Ingredients for cake:
- 170g SRF
- 100g Butter or Margarine
- 100g Caster sugar
- 2 Eggs
- 30g Cocoa Powder
- 50g Milk Chocolate
- 1/2 tsp of Baking powder
Ingredients for custard
- 300ml Milk
- 2 tbsp Caster sugar
- Drop of Vanilla bean paste
- 3 egg yolks
Ingredients for cream
- 300ml Double cream
- 1 tbsp caster sugar
- 100g Raspberries
Method for Cake bake:
- Preheat the oven to 180 degrees celsius. Line and grease one cake tin or 10 cupcake cases.
- Cream together the butter and sugar until light and creamy.
- Add the eggs into the mix and beat.
- Melt the chocolate in the microwave and mix into the cake batter.
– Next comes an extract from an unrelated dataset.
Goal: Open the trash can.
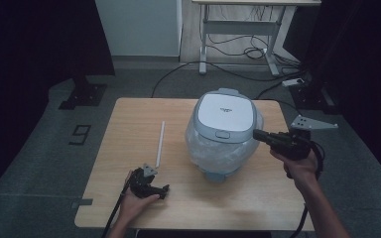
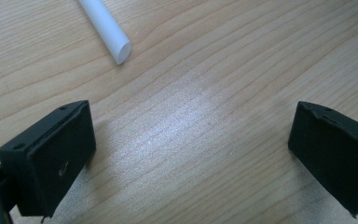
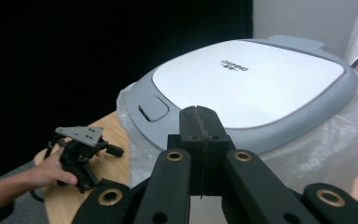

- Then sift in the flour, cocoa powder and baking powder and beat until light and fluffy.
- Spoon into cake tin and bake for 20 minutes.
Method for Custard:
- Whisk the egg yolks and caster sugar until they are pale.
- In small saucepan heat the milk until just coming to the boil.
- Pour a little of the milk into the egg yolk mix and then add the egg yolks back into the sauce pan along with the vanilla bean paste.
- Heat the custard mix on the hob string constantly until it thickens.
- The remove from the heat and allow to cool slightly.
Method for preparation:
- Add the cake to the bottom of small pots and push down.
- Then add a layer of raspberries covering them with the custard.
- Place the pots into the fridge so that the custard will set.
- Whisk the double cream with the sugar until slightly before it is fully whisked, then fill a pipping bag.
- Pipe the cream on top of the custard.
- Grate some milk chocolate on top for decoration and enjoy!